── DATA EXTRACT

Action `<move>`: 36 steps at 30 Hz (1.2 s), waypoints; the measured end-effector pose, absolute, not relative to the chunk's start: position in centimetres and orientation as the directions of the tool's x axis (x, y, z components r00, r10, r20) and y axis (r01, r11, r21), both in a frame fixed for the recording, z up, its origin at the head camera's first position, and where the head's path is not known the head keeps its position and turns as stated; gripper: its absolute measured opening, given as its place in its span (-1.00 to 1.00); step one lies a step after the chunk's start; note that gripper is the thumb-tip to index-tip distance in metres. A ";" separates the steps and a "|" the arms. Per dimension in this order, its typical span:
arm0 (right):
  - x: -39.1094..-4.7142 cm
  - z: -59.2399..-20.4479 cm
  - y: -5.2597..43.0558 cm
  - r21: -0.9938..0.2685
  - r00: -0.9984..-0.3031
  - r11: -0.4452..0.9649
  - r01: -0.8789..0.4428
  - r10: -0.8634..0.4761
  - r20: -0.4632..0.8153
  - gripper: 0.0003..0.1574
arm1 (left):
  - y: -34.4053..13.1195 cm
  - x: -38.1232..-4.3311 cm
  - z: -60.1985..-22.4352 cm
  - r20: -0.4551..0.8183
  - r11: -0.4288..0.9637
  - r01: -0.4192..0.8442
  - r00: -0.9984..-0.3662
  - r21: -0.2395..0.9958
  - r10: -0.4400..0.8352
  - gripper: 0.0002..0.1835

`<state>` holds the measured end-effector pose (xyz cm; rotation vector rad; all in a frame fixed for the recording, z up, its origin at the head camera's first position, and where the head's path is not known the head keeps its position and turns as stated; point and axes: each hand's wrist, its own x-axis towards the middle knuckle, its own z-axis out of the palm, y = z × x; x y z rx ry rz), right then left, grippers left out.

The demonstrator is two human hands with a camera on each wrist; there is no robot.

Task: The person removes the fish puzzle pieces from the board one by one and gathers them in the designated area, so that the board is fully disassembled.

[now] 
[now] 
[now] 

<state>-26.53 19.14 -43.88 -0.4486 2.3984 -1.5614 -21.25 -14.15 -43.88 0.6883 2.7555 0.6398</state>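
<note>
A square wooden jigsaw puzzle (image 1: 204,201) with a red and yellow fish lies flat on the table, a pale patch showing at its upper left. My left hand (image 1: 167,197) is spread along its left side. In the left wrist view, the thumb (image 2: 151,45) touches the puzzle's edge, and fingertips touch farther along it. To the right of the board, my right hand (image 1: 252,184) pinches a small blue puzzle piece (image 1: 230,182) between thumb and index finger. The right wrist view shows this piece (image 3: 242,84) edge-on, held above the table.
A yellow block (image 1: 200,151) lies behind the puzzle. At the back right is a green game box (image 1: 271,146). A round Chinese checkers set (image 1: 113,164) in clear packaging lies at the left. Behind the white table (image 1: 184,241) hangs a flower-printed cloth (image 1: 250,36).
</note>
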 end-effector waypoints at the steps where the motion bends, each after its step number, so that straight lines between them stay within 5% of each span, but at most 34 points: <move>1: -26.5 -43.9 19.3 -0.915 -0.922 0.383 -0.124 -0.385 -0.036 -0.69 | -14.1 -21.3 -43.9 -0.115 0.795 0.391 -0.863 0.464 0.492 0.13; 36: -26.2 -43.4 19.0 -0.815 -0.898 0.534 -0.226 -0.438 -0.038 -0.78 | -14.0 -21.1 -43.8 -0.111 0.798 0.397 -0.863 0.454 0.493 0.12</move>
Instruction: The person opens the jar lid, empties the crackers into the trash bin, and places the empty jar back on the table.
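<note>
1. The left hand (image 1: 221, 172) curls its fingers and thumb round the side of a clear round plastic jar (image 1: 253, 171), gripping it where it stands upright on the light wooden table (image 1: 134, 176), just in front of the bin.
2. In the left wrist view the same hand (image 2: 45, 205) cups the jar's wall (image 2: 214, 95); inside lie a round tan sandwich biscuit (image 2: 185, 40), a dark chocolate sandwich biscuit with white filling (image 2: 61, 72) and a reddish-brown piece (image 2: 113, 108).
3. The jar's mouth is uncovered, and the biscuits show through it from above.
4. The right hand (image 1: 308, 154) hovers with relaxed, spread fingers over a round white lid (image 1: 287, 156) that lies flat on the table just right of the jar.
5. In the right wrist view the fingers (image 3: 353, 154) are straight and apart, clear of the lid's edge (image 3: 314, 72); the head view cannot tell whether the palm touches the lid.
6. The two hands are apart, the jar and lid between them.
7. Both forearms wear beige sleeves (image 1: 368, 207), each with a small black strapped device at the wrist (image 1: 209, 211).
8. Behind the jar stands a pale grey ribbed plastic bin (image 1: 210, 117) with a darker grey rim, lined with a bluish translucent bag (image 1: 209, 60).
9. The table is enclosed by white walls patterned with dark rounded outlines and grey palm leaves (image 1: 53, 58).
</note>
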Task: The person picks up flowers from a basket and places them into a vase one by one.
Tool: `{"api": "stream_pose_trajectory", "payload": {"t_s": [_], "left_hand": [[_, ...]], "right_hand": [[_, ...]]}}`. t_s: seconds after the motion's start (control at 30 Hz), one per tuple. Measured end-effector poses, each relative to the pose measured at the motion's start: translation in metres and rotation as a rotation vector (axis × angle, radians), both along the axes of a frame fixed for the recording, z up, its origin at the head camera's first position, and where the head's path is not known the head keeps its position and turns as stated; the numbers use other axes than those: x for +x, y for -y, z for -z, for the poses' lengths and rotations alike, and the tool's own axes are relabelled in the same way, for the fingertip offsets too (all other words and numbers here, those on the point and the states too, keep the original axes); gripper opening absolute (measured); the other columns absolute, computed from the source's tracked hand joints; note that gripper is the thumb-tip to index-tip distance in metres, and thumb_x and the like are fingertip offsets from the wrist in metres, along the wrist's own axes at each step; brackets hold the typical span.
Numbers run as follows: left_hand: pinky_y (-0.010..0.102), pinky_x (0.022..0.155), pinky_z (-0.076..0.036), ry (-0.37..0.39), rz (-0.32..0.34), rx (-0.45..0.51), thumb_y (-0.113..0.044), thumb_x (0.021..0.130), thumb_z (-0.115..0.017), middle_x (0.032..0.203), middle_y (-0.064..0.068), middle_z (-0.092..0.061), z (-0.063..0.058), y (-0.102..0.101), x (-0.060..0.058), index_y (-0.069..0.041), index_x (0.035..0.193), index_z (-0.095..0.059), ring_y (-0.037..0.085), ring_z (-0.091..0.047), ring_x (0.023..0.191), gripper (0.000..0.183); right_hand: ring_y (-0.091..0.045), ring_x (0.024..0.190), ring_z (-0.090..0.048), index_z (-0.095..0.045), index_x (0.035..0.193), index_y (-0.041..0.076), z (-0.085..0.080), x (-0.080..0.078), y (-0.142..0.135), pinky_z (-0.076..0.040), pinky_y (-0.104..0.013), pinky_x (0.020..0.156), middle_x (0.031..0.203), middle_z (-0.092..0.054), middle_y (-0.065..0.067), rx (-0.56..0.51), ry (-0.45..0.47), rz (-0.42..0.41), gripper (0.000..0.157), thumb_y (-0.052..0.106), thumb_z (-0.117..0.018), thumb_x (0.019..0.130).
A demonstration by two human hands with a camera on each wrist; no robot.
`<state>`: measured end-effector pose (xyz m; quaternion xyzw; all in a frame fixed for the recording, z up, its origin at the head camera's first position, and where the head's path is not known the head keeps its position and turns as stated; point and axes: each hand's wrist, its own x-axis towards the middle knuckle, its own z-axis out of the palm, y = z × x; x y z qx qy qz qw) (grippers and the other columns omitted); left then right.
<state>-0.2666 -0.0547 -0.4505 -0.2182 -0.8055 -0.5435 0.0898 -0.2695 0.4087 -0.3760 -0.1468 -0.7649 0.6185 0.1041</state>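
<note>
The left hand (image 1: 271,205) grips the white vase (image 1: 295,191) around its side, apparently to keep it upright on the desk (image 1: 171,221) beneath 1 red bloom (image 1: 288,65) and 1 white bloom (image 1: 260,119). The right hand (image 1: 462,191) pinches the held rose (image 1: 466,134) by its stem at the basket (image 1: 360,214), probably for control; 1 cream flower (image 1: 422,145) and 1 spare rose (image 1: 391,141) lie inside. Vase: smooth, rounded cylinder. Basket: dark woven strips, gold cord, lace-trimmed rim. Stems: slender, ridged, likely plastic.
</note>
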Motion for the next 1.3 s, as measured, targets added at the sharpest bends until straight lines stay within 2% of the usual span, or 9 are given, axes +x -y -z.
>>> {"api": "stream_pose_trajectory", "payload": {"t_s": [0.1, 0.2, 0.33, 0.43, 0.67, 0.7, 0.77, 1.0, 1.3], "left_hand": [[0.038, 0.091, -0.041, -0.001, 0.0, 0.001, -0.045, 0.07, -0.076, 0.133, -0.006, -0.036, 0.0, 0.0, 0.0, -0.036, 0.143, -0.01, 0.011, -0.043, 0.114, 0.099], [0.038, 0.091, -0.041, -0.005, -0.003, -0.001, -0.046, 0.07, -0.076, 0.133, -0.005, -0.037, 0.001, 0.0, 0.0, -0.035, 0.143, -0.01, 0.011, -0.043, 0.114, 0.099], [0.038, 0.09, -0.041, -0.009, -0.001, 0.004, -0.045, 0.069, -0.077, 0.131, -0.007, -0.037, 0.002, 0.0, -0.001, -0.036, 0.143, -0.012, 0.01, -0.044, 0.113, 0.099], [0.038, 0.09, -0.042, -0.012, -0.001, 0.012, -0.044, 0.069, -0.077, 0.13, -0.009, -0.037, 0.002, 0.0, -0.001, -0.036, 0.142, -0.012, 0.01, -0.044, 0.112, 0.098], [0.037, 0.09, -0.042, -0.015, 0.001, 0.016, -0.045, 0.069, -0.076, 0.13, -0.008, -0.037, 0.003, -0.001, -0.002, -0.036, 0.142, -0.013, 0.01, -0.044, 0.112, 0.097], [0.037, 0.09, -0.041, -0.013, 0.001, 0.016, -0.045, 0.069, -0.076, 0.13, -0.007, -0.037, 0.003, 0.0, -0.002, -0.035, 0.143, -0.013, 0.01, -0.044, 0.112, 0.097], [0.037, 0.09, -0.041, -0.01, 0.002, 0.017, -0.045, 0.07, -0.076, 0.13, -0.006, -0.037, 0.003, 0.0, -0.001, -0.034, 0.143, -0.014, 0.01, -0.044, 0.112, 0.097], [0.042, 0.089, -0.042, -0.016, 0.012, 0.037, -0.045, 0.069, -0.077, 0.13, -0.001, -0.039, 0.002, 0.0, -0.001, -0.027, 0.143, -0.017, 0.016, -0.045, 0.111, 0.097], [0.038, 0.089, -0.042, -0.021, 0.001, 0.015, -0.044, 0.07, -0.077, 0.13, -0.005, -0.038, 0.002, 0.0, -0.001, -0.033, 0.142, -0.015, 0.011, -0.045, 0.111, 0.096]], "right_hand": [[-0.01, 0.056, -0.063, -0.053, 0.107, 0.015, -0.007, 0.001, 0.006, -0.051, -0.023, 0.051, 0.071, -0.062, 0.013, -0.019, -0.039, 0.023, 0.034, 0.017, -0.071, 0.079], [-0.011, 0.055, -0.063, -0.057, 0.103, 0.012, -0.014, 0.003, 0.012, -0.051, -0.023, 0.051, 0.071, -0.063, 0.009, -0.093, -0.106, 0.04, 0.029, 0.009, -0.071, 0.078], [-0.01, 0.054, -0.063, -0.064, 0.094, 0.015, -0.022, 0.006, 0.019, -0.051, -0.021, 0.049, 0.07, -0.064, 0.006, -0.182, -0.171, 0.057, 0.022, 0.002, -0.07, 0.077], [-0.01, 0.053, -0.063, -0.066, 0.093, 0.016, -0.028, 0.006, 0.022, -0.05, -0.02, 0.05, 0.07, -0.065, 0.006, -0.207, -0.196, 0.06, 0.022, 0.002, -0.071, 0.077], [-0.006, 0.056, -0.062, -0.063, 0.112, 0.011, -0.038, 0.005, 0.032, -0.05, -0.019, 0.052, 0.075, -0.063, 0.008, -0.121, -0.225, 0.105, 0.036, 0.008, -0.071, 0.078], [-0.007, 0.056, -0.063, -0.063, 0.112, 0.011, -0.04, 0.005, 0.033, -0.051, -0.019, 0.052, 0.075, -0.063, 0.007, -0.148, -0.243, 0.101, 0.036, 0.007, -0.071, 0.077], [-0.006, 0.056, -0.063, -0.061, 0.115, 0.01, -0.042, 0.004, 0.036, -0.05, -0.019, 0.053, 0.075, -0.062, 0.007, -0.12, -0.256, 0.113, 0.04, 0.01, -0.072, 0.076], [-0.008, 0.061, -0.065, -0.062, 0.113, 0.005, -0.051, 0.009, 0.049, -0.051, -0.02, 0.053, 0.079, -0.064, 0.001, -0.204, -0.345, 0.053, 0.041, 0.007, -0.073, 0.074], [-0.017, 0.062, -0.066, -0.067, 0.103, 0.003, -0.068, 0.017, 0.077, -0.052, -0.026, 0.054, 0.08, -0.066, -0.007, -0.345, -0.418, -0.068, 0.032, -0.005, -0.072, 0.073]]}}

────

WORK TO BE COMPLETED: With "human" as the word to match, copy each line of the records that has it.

RESULT FOR THIS TASK:
The demonstrator is two human hands with a camera on each wrist; there is no robot.
A demonstration by two human hands with a camera on each wrist; no robot.

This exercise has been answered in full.